I was really frustrated because I had to read through a ton of webpages and manually filter out important information, forcing me to slow down my progress.
I realized I could speed up my work efficiency by just searching for actual numbers and statistics that were relevant to my research, rather than slowly reading through pages of filler text.
This experience inspired me to develop this project, which is a tool that can allow educators and students alike to save their precious time by quickly finding all the important statistics from a webpage
What it does
Users can go the webpage https://statfinder.herokuapp.com/ and submit a link via the text field.
They can also make post requests from their terminal following the example below
Note that the url must have http:// or https://
curl -d "url=http://google.com" -X POST https://statfinder.herokuapp.com/parse
Once the server receives the url link, it uses the BeautifulSoup library to retrieve the text content from the selected webpage.
It then parses through the text content using regex to split into an array of sentences.
Each sentence is filtered out based on whether it contains any numbers/statistcs.
Finally, a term frequency inverse document frequency score is calculated for each sentence as a quantifiable metric for importance. More information on TF-IDF scores can be found here
The webpage displays the sentences in order from the most relevant to the least.
How I built it
I used a Flask backend to take care of the web scrapping, text preprocessing, and tfidf calculations.
For the frontend, I used React.js to create the designs of the web app and make API calls to the backend
Finally, I hosted the web app onto Heroku so that anyone can use it without having to download and run it on localhost
Challenges I ran into
I ran into a lot of challenges when trying to host my application on Heroku. I first hosted my backend and frontend as separate applications, but this didn't work due to Cross-Origin Resource Sharing (CORS) security mechanisms. Tldr; CORS essentially makes it more difficult to access data from a server that doesn't have the same origin as the application that is requesting the data.
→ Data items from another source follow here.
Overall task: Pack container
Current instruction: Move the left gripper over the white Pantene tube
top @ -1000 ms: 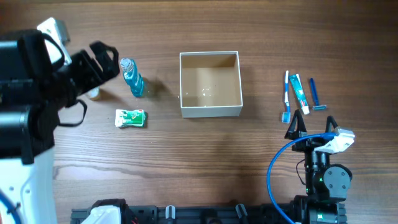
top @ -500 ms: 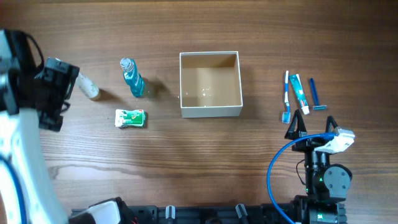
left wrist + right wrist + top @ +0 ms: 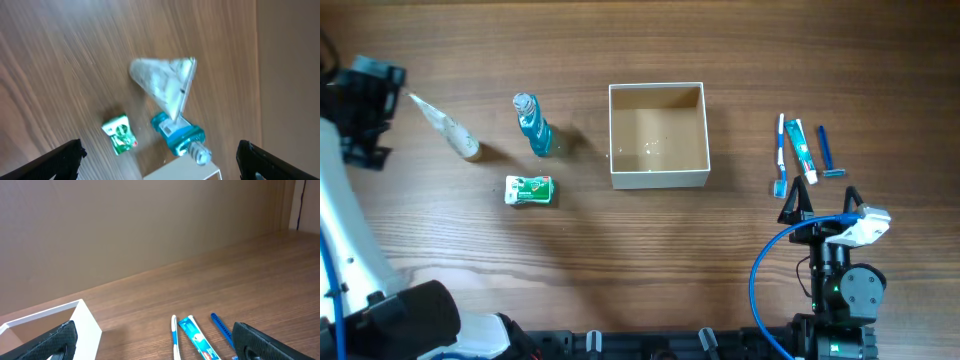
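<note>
Both grippers stand with jaws spread wide and nothing between them. The left gripper (image 3: 367, 105) hangs over the far left of the table (image 3: 620, 250), well apart from the container. The right gripper (image 3: 825, 203) sits low at the near right, its fingers pointing to the far side.

Brown wood with a long grain covers the whole tabletop. Behind its far edge, the right wrist view shows a plain tan wall (image 3: 125, 225).

The left arm's white body (image 3: 345, 230) fills the left edge, and a blue cable (image 3: 760, 275) loops beside the right arm. The container (image 3: 658, 179), a square white-walled box with a tan inside, sits near the middle of the table, a little to the far side.

Left of it is a clear bottle of blue liquid (image 3: 532, 126), which comes between the container and a pale tube (image 3: 445, 125) with a tan cap; that tube lies at a slant just right of the left gripper. Nearer than the bottle lies a small green-and-white packet (image 3: 530, 190).

Right of the container, side by side, lie a white-and-blue toothbrush (image 3: 781, 155), a teal toothpaste tube (image 3: 802, 148) and a blue razor (image 3: 827, 150). The toothbrush's near end is just beside the right gripper's fingers.
</note>
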Controlling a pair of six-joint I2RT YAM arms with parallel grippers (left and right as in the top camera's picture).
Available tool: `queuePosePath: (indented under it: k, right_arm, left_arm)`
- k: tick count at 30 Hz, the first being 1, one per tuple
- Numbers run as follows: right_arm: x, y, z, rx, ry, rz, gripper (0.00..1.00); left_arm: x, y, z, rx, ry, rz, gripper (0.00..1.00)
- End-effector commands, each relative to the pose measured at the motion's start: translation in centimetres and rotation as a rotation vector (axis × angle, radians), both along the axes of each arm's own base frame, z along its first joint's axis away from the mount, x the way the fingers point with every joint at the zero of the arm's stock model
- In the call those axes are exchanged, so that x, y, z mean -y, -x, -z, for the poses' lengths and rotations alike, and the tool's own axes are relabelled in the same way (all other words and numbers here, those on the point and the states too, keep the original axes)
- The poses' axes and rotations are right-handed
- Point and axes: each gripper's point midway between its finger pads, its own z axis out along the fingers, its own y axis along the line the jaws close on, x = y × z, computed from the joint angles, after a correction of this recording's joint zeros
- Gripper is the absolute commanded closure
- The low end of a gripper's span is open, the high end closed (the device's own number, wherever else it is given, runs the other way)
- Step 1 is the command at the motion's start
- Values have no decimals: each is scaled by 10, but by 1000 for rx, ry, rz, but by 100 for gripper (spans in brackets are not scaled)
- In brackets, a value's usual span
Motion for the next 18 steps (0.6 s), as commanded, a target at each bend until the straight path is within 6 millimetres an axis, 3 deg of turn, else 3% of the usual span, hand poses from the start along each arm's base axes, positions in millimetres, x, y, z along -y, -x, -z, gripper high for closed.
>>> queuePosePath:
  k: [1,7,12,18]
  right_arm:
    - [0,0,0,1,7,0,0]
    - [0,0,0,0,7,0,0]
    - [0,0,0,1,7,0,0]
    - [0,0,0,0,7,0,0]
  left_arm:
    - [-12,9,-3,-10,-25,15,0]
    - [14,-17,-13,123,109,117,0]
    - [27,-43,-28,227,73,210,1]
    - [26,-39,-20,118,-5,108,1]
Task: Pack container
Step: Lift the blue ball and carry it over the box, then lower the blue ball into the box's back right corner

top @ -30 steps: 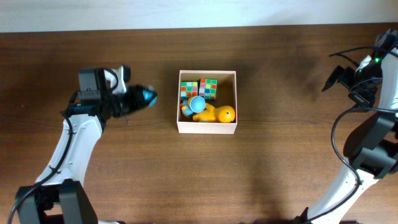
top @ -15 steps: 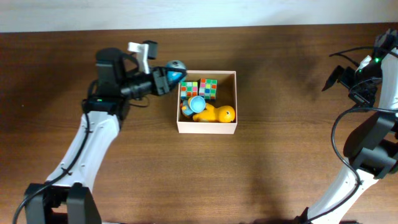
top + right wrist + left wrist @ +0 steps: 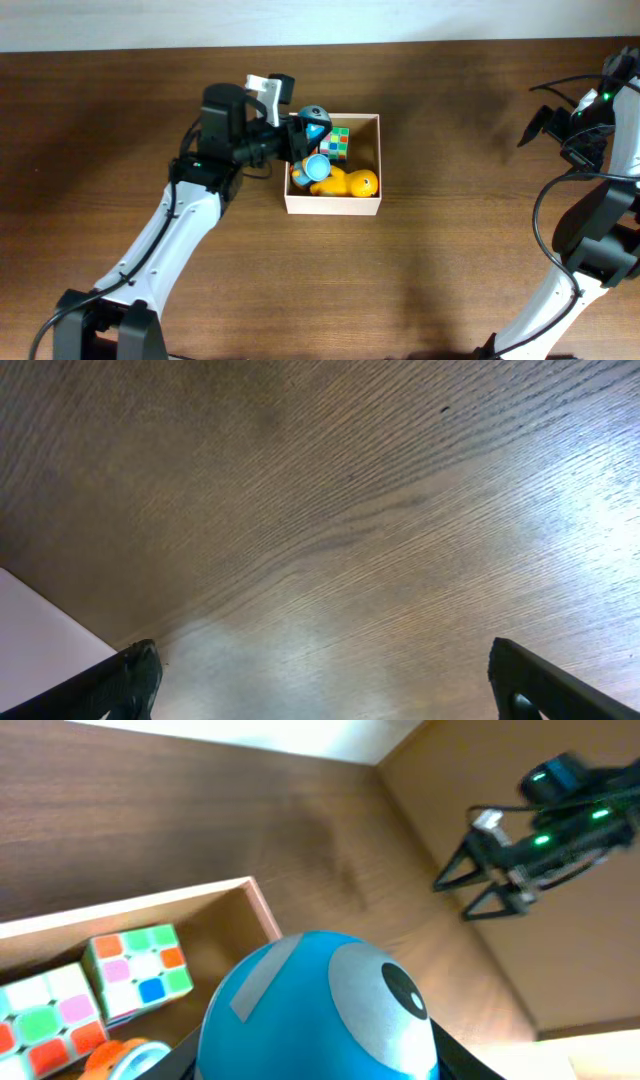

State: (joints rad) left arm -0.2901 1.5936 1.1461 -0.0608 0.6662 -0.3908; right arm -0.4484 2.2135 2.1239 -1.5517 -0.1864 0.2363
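Observation:
The container [image 3: 376,160] is a square cream-walled box at the table's middle. It holds two colour cubes [image 3: 336,142], a yellow duck [image 3: 350,183] and a small light-blue and orange toy [image 3: 314,167]. My left gripper [image 3: 306,130] is shut on a blue ball toy with a grey eye patch [image 3: 320,1010] and holds it above the box's far left corner. The cubes [image 3: 135,970] and the box wall [image 3: 150,902] show beneath it in the left wrist view. My right gripper [image 3: 325,680] is open and empty over bare wood at the far right [image 3: 545,125].
The dark wooden table [image 3: 470,260] stretches around the box. A pale wall edge [image 3: 320,25] runs along the back. The right arm [image 3: 590,220] stands at the table's right edge.
My left gripper has carried the blue ball toy rightward from the table's left to above the box's far left corner. The right arm has not moved.

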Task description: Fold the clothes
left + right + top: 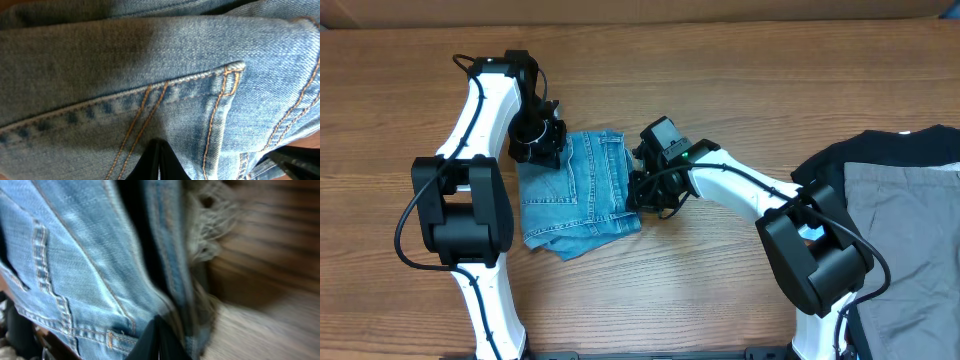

There are several ways to fix this issue, but I decided the best way for me would be to combine the two applications into one codebase, so that the backend and frontend have the same origin when hosted onto a server. I then ran into a new challenge because now the codebase was powered by two different frameworks (Flask and React) which Heroku doesn't seem to support. Heroku supports Flask applications and React applications separately, but combining them was much more complicated. I ended up finding a workaround where I converted the React frontend into static files by manually running a production build. The Flask backend would then serve the static files to the browser when the webpage was accessed.
Accomplishments that I'm proud of
I'm proud of the everything that I learned from this project and the challenges that I overcame to product the final product
What I learned
I learned how to use Flask to create a python web application.
I also learned how to host my web app onto heroku, and use the logging tools to debug my application
What's next for StatFinder
Currently, people can make POST requests to my project through the terminal, but it gets blocked whenever the POST request is made from a web application. I want to figure out how the Cross-Origin Resource Sharing (CORS) security mechanisms works. In doing so, I can make the API available to anyone who also want to utilize it in their own projects.